Lebih jauh mengenai defisit, ia menguraikan, “Pelaksanaan Instruksi Presiden tentang optimalisasi program JKN dan PP 86 tentang pengenaan sanksi administratif seharusnya sudah mampu mencegah defisit. Itu yang saat ini perlu ditegakkan. Jangan solusinya malah menaikkan iuran peserta mandiri”. Urainya.

BPJS Watch Jawa Timur menilai bahwa saat ini peran pemerintah pusat dan pemerintah daerah perlu ditingkatkan dalam program JKN. Tidak hanya seputar masalah administrasi peserta PBI saja namun juga dukungan pendanaan, koordinasi antar instansi dan pengenaan sanksi.
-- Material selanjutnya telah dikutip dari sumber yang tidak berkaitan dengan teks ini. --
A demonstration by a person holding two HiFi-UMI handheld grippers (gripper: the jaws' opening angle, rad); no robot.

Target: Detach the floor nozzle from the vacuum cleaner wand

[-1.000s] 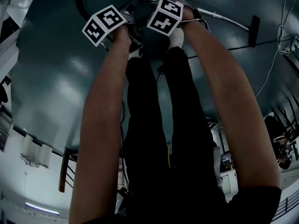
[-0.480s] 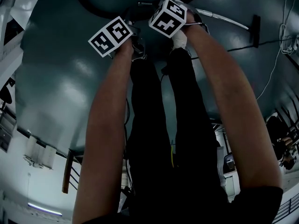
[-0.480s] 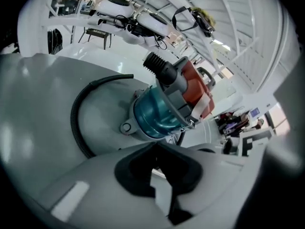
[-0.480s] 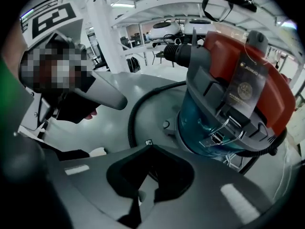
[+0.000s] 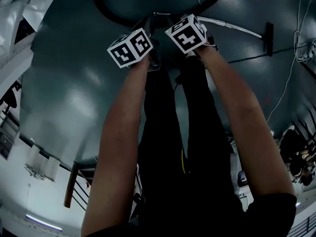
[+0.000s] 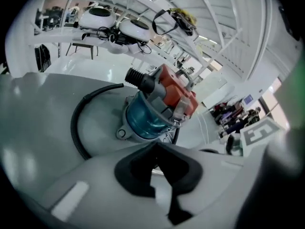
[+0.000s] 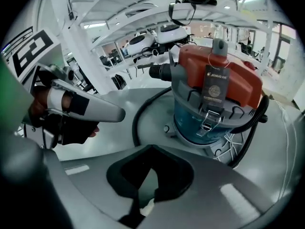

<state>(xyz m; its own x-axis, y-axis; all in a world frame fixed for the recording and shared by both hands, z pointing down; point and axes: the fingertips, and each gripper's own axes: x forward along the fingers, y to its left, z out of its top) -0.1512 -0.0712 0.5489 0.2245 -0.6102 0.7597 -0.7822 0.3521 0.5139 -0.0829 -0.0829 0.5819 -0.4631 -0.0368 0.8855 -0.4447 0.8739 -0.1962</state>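
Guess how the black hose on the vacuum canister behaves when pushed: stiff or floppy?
Probably floppy: the black hose lies in a loose curve on the floor. Likely light, since it looks thin beside the vacuum canister. It seems plugged into that canister, so it would probably swing about the port rather than slide free.

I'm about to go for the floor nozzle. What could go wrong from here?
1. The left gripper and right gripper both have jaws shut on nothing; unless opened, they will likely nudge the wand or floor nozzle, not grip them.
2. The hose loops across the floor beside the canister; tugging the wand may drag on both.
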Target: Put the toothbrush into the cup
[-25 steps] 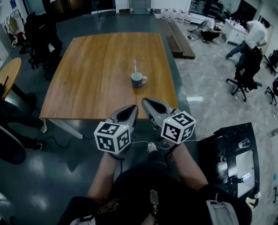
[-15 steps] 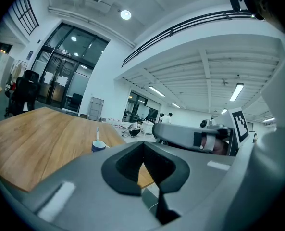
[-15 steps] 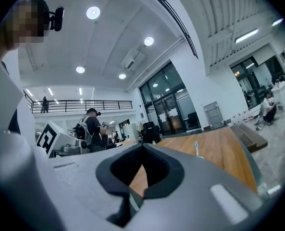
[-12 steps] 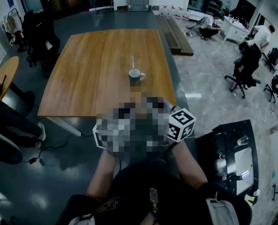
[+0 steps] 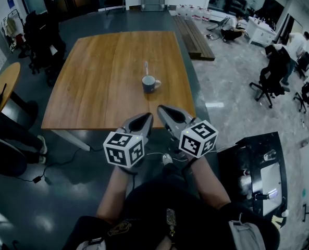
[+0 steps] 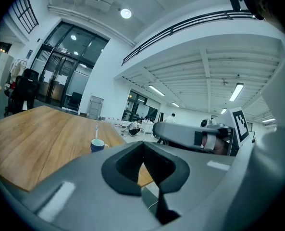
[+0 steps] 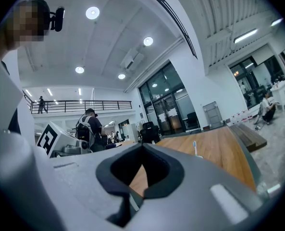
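Just above centre of the head view, the toothbrush (image 5: pixel 146 69) stands in the cup (image 5: pixel 150 84), probably light and stiff, best pinched mid-handle, while lower down the left gripper (image 5: pixel 142 122) and right gripper (image 5: pixel 167 113) sit closed, empty.

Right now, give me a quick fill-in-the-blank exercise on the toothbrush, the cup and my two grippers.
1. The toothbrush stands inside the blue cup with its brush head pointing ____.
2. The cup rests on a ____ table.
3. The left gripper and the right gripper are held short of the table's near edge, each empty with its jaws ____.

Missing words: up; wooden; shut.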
BPJS Kesehatan tidak mungkin bisa berjalan sendiri dalam menyelenggarakan program jaminan sosial.

Seusia roadmap program JKN, tahun 2019 BPJS Kesehatan seharusnya sudah melakukan UHC (Universal Healthy Coverage) di seluruh indonesia, sedangkan untuk Peserta Penerima Upah seharusnya malah mulai tahun 2015 lalu.

Lambannya pelaksanaan dan banyaknya hambatan dalam JKN seharusnya menjadi perhatian bersama. Tidak hanya berfokus pada permasalahan defisit saja. Dengan cuma berkutat soal iuran, seolah mengisyaratkan bahwa BPJS Kesehatan harus untung layaknya asuransi swasta. Apa dengan iuran naik maka dijamin pelayanan akan lebih baik? Apa demikiankah bentuk Jaminan Sosial yang kita impikan?